18.1.10

DEUS EX-MACHINA

Tu é apenas meu personagem e a ti não são permitidas vontades. Não tens sede ou fome e sequer te libero para sentir qualquer outra coisa. É preciso que entendas que, em tua condição de personagem, tens o dever de carregar coerência interna nos atos. As aulas de português ensinaram; o livro do Paulo Guedes ditou.

Portanto, te peço que não mordas mais em carnificina teu lábio inferior diante de minhas descrenças. Sugiro a ti, como a um personagem raso, que altere o discurso neste e naquele diálogo que se encontram na 5ª linha, 8ª dose.

Entende, é tudo teoria literária: para ue tal declaração fosse verdade, era preciso que houvesse um elemento anterior a confirmar. Uma dessas coisas que soam em silêncio na cabeça do leitor e o fazem acreditar.
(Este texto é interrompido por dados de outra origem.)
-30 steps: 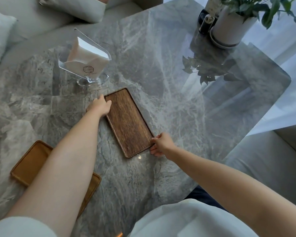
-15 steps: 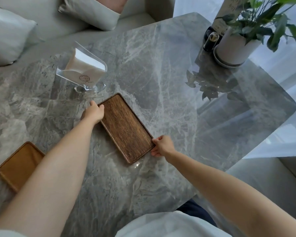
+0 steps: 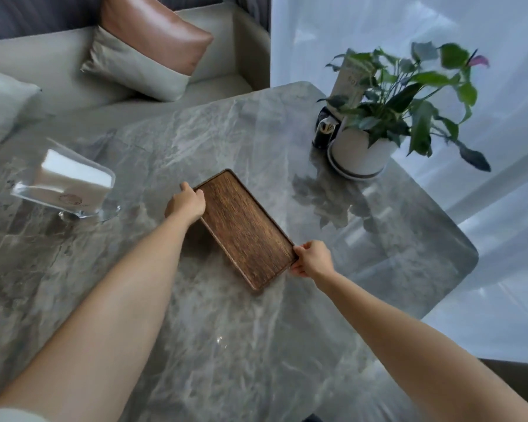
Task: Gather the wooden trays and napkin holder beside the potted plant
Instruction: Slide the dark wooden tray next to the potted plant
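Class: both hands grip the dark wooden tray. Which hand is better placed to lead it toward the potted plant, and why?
Right hand: it holds the dark wooden tray on the side facing the potted plant. The left hand grips the opposite edge.

One dark wooden tray (image 3: 245, 228) in view. One clear napkin holder (image 3: 64, 190), one stack of napkins inside. One potted plant (image 3: 378, 117) in a white pot. Two cushions (image 3: 147, 47) behind the table. My two hands, left hand (image 3: 186, 204) and right hand (image 3: 313, 259).
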`<action>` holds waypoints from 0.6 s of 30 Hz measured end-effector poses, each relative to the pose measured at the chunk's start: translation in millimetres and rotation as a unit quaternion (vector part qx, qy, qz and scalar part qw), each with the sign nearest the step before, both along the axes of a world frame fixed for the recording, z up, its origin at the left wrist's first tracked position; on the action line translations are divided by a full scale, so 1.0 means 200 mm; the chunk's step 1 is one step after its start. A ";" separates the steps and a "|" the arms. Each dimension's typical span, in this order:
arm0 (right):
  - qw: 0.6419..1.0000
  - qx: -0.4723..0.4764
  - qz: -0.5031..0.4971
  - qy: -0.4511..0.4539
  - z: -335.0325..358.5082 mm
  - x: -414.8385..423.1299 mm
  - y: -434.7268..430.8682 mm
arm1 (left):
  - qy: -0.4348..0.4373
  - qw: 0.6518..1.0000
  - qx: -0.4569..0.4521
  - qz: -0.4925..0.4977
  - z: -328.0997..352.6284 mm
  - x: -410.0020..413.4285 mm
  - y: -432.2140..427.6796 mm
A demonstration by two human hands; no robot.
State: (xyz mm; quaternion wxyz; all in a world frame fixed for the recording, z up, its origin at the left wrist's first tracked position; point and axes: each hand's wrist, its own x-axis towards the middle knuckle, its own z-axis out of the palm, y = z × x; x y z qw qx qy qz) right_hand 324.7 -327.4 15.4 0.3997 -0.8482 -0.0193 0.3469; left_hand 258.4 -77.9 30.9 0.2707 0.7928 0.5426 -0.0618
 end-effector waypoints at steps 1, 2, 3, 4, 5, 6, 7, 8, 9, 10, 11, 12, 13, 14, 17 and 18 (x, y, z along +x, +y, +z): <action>1.000 -0.002 -0.002 -0.005 0.00 0.07 -0.02 | -0.001 1.000 -0.001 -0.005 0.00 0.07 -0.02; 1.000 -0.003 -0.006 -0.006 0.00 0.14 -0.05 | -0.003 1.000 -0.003 -0.009 0.00 0.15 -0.04; 1.000 -0.003 -0.011 -0.005 -0.01 0.21 -0.07 | -0.006 1.000 -0.006 -0.012 -0.01 0.22 -0.06; 1.000 -0.003 -0.017 -0.003 -0.01 0.28 -0.10 | -0.011 1.000 -0.009 -0.016 -0.02 0.29 -0.08; 1.000 -0.005 -0.021 0.000 -0.02 0.34 -0.12 | -0.016 1.000 -0.011 -0.019 -0.03 0.35 -0.10; 1.000 -0.007 -0.024 0.003 -0.02 0.40 -0.14 | -0.019 1.000 -0.013 -0.021 -0.04 0.41 -0.12; 1.000 -0.008 -0.028 0.004 -0.02 0.47 -0.16 | -0.021 0.999 -0.014 -0.022 -0.05 0.47 -0.14; 0.999 -0.009 -0.031 0.004 -0.03 0.53 -0.17 | -0.021 0.999 -0.016 -0.024 -0.06 0.53 -0.15; 0.999 -0.010 -0.034 0.004 -0.04 0.58 -0.19 | -0.022 0.999 -0.019 -0.025 -0.07 0.58 -0.16; 0.999 -0.011 -0.036 0.003 -0.05 0.64 -0.20 | -0.022 0.999 -0.021 -0.027 -0.08 0.64 -0.18; 0.999 -0.015 -0.034 -0.003 -0.06 0.69 -0.21 | -0.022 0.999 -0.022 -0.028 -0.09 0.69 -0.19; 0.999 -0.020 -0.030 -0.012 -0.07 0.74 -0.22 | -0.021 0.999 -0.022 -0.031 -0.10 0.74 -0.19; 0.999 -0.024 -0.026 -0.020 -0.08 0.78 -0.23 | -0.020 0.999 -0.021 -0.034 -0.11 0.79 -0.20; 0.999 -0.027 -0.024 -0.025 -0.09 0.82 -0.23 | -0.020 0.999 -0.021 -0.037 -0.12 0.83 -0.21; 0.999 -0.032 -0.017 -0.025 -0.11 0.94 -0.24 | -0.020 0.998 -0.024 -0.047 -0.15 0.95 -0.21; 0.999 -0.032 -0.015 -0.021 -0.12 0.98 -0.24 | -0.018 0.998 -0.026 -0.048 -0.16 0.98 -0.20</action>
(senão, essa paixão é deus ex-machina)

11.1.10

O que teu sorriso faz nesse rosto que não é teu? Me diz. Devias ter patenteado esse sorriso jovem que tu tens, de 28 dentes alvamente lisos - os sisos extraídos já, te dizendo adulto, o que és só em idade. Mas esse sorriso me invade o ônibus e sorrio-resposta como te faço. Para disfarçar o medo, peço a parada ao cobrador; pergunto as horas ao menino ao lado; me ofereço para segurar as frutas da senhora que me empurra com a coxa e me massacra com a sacola do Zaffari ainda cheirando a plástico novo. não, obrigada, ela diz com voz de receio que eu roube suas maçãs. seus frutos proibidos meticulosamente etiquetadis um a um para que em nada lembrem o pecado original. De repente acho que amo aquela mulher que sente repulsa por eu estar escrevendo em um ônibus; e a amo pelo único motivo que ela não carrega teu sorriso - não há sorriso algum naquele rosto pobre, surrado de vida, que deve manter na boca bem menos que teus 14 pares de dentes; a amo por saber que aqueles cabelos castanhos nunca serão como os teus: negros
negros
negros; que a pele castanha não será a tua, ainda alva de inverno; que o olho verde não será o teu, infinito profundo, buraco negro
(negro,
negro)
E a amo mais que tudo por não carregar teu sexo, teu cromossomo Y que sempre persegui; amo e sei que amo pelo simples fato de que quero carregar sua sacola repleta de maças e tomates e um provável mamão, para a digestão.
Amo como a um menino órfão, por quem só sinto amor pelo fato de ignorar sua existência.
Amo porque falta teu sorriso, e sem teu sorriso não haverá amor.

4.1.10

BICHO DE ESTIMAÇÃO

Se houve sangue? jorrou nas paredes mofadas do apartamento esse bucólico líquido da vida, primeiro preto, depois verde e só então vestiu-se de sua tradicional cor de carne. Como estivéssemos nus, achamos engraçada aquela nova pintura das paredes - mesmo que o cheiro ocre da morte enjoasse um pouco o ambiente. Que fazemos agora, eu disse, mas tu já te ocupava em uma tela, misturando os tons daquele óbito. Coloquei uma música para te ajudar a pintar. Chico Buarque...? teu tom é de crítica, ele adorava Chico, eu respondo, enquanto começo a puxar o corpo em direção à janela, pois até os cadáveres precisam de um pouco de ar e o cheio de morte inunda o ambiente. trabalha amanhã, tu perguntItálicoa. trabalho, mas vou mentir que estou doente, preciso levar o defunto para passear. Mas não te digo isso, pois sei que vais reclamar que estou mimando demais o cadáver. Respondo apenas sim. Tu diz acho que vai chover e eu penso que, se chover, eu trabalho, pois não convém passear com mortos na chuva. Eu arrumo um colchão na sala para ele - é preciso descansar - mas antes lavo a louça para que o sangue não fique encruado. Ele não gostaria de ver sua louça italiana suja pelo próprio sangue.